▶ _WHAT IS BEING ASKED_:
Indicate only the number of lines in the listing below in which the word "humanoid" appears.

● ● ● ●

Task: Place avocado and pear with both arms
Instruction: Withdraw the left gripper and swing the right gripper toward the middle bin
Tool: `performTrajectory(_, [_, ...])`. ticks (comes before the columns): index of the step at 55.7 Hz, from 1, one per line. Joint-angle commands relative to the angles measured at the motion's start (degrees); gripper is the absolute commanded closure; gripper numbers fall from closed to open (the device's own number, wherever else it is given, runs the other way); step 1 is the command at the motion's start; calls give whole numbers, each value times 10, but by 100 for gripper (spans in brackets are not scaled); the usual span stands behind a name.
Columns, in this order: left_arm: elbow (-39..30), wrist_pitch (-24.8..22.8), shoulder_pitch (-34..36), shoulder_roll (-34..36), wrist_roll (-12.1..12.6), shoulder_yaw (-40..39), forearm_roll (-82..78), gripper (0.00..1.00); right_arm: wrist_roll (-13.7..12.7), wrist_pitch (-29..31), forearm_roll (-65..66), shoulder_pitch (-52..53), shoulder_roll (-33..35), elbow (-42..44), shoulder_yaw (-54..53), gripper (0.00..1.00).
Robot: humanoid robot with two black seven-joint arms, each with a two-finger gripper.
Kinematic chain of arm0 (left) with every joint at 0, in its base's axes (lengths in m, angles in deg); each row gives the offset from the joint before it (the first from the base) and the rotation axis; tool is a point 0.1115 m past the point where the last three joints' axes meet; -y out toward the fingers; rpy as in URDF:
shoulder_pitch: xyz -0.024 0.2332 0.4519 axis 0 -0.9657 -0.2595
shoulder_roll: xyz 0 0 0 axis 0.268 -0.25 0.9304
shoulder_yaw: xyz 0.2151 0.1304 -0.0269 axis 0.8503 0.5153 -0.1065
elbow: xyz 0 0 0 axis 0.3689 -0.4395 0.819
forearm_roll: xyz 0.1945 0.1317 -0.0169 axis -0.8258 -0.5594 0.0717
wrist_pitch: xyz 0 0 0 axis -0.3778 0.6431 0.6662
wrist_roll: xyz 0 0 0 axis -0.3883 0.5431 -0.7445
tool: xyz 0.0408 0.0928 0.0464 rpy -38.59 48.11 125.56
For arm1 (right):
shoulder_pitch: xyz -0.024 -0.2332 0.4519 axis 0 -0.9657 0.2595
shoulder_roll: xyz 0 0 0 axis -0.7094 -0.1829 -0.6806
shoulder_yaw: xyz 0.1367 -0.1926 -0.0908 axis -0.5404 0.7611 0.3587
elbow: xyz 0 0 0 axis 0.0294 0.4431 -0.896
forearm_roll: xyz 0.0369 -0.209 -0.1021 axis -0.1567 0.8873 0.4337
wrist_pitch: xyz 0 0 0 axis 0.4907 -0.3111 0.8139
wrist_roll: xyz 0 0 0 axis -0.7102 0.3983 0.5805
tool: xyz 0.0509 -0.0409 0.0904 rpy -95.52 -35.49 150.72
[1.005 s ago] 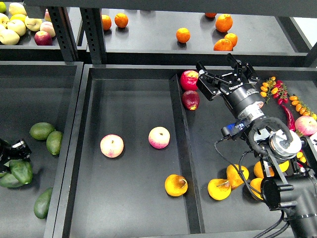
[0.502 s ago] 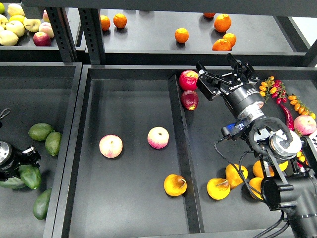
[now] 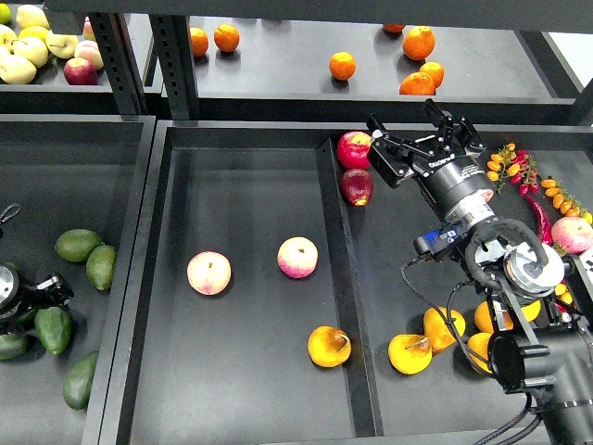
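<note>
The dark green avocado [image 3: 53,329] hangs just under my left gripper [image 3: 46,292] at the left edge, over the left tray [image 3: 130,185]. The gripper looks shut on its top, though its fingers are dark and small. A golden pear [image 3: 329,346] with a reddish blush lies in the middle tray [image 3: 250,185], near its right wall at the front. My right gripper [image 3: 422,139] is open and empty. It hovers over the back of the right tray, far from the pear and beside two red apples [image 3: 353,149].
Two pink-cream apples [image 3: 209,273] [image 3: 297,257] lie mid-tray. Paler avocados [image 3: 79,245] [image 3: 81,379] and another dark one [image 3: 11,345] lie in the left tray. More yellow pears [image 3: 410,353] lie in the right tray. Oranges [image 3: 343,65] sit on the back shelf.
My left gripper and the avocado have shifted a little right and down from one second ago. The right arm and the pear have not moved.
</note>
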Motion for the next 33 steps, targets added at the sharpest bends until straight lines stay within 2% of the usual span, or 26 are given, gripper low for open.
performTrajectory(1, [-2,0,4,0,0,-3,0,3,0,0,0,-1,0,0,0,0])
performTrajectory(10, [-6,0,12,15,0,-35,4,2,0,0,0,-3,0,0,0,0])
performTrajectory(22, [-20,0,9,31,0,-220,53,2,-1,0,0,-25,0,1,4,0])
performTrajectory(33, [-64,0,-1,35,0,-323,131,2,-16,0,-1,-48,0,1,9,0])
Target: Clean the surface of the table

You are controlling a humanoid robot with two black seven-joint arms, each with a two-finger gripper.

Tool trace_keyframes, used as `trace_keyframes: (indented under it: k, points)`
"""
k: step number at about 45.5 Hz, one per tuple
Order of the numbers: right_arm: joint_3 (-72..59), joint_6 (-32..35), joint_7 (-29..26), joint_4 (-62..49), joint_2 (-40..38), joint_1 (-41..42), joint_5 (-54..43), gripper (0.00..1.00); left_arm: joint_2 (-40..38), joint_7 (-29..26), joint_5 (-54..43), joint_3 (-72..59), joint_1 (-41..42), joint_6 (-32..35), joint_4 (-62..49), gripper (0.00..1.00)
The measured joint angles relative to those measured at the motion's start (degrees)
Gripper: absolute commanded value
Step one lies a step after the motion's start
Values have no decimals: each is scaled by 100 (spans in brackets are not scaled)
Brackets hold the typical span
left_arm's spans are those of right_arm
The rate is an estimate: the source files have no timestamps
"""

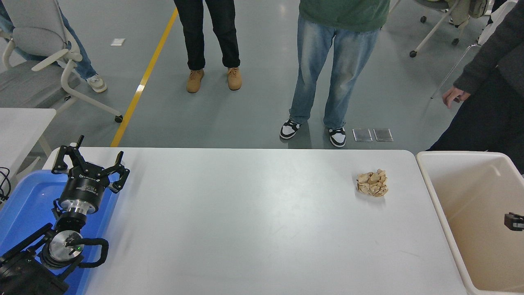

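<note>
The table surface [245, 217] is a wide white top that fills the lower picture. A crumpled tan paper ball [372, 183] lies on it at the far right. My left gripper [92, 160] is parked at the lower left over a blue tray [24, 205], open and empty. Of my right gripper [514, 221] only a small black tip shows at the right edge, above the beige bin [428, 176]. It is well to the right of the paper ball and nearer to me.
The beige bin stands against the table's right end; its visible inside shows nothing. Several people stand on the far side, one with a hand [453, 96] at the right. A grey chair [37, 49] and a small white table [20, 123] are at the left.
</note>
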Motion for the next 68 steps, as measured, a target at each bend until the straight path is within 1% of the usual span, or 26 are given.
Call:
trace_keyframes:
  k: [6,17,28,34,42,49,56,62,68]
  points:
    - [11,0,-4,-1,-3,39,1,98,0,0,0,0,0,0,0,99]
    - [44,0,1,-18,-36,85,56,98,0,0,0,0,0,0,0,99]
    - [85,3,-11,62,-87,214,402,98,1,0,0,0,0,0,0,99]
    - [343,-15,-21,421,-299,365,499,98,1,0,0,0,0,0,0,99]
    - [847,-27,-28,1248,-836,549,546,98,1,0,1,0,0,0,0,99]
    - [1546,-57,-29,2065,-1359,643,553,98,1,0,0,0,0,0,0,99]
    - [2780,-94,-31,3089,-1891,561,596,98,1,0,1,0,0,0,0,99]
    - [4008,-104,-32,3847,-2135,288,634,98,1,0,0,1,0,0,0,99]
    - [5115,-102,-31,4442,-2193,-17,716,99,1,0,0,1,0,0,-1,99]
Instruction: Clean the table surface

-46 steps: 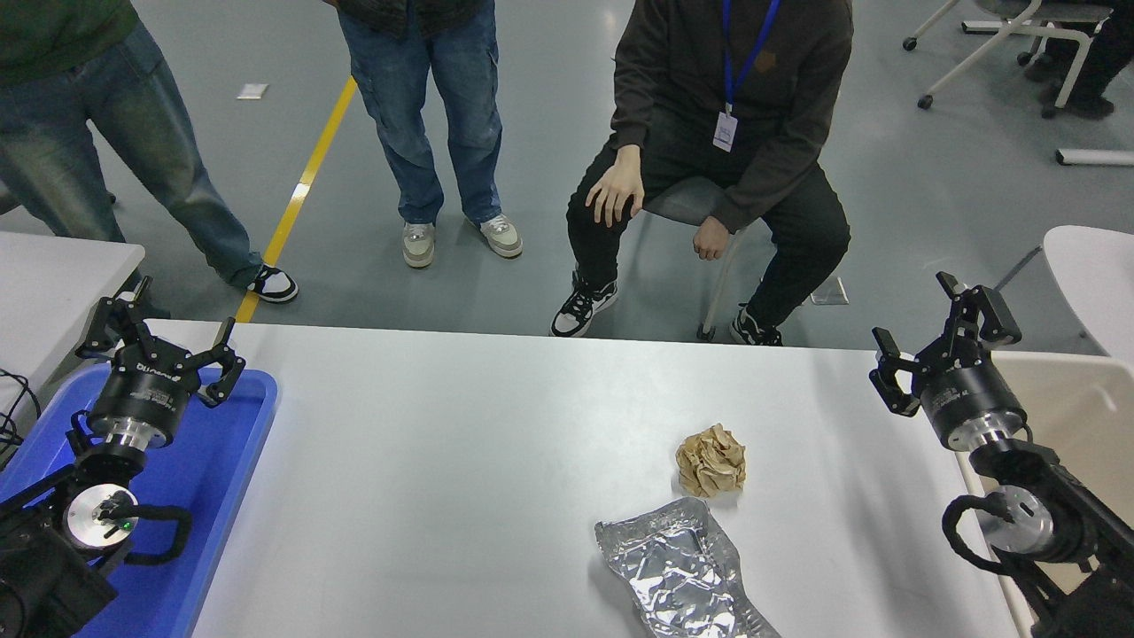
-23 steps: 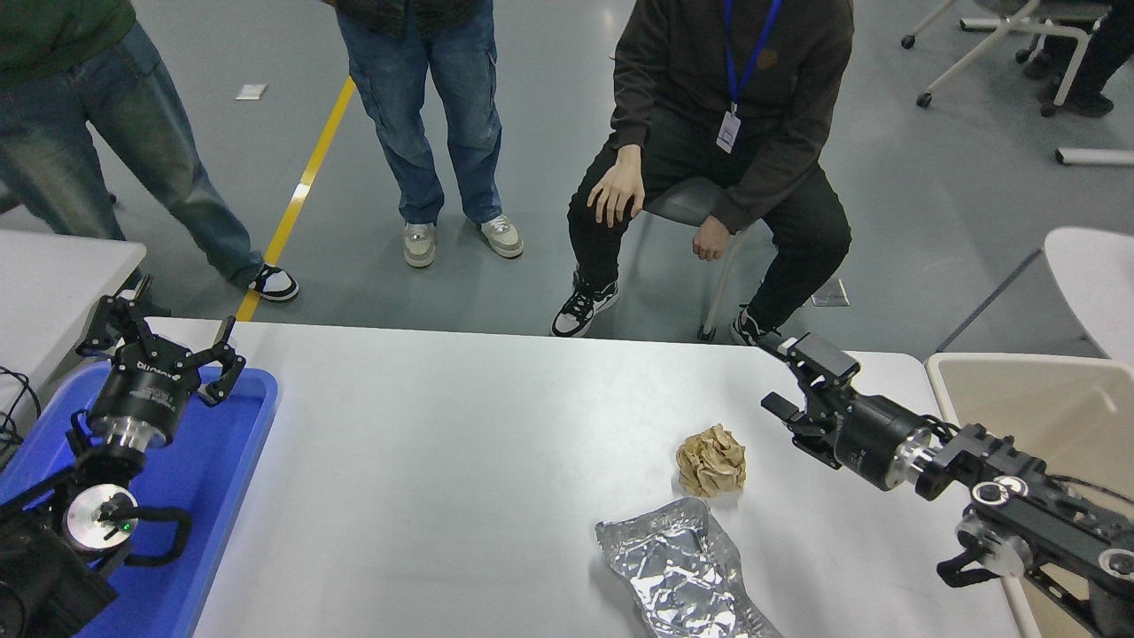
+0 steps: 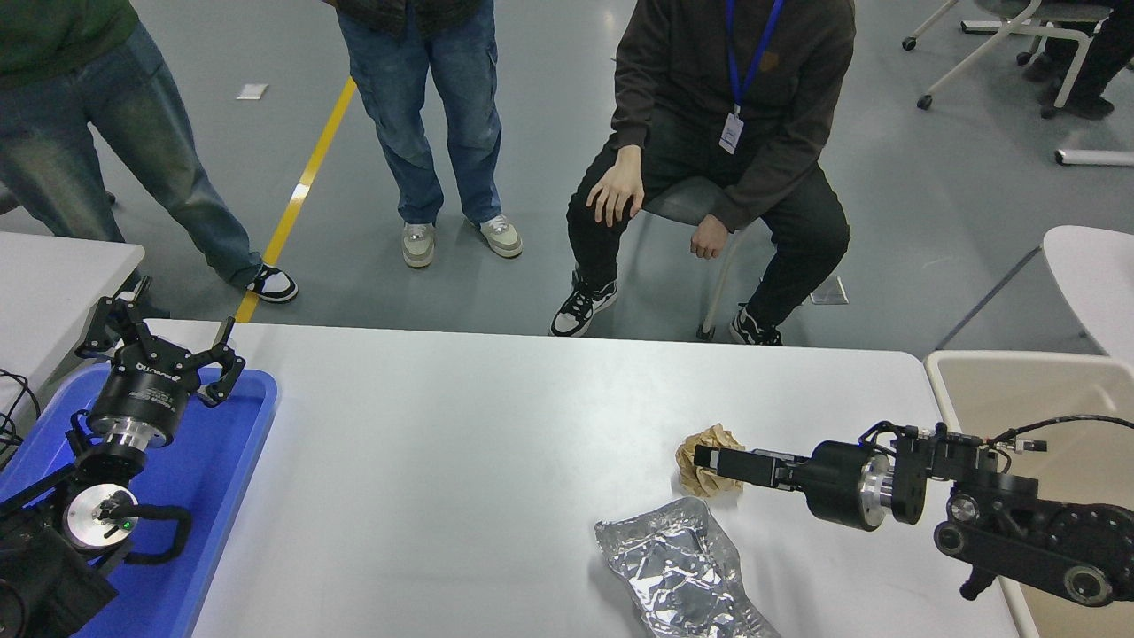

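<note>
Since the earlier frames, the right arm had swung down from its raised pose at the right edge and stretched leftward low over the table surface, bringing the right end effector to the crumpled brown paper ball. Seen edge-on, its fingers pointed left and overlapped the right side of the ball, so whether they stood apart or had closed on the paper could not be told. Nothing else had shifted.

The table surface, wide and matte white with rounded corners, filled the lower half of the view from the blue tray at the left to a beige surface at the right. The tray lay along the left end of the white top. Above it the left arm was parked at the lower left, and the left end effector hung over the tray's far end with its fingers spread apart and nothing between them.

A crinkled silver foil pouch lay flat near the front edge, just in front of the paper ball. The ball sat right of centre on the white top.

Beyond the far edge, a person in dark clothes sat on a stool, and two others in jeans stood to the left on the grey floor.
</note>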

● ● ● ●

▶ _EXPECTED ANSWER_:
2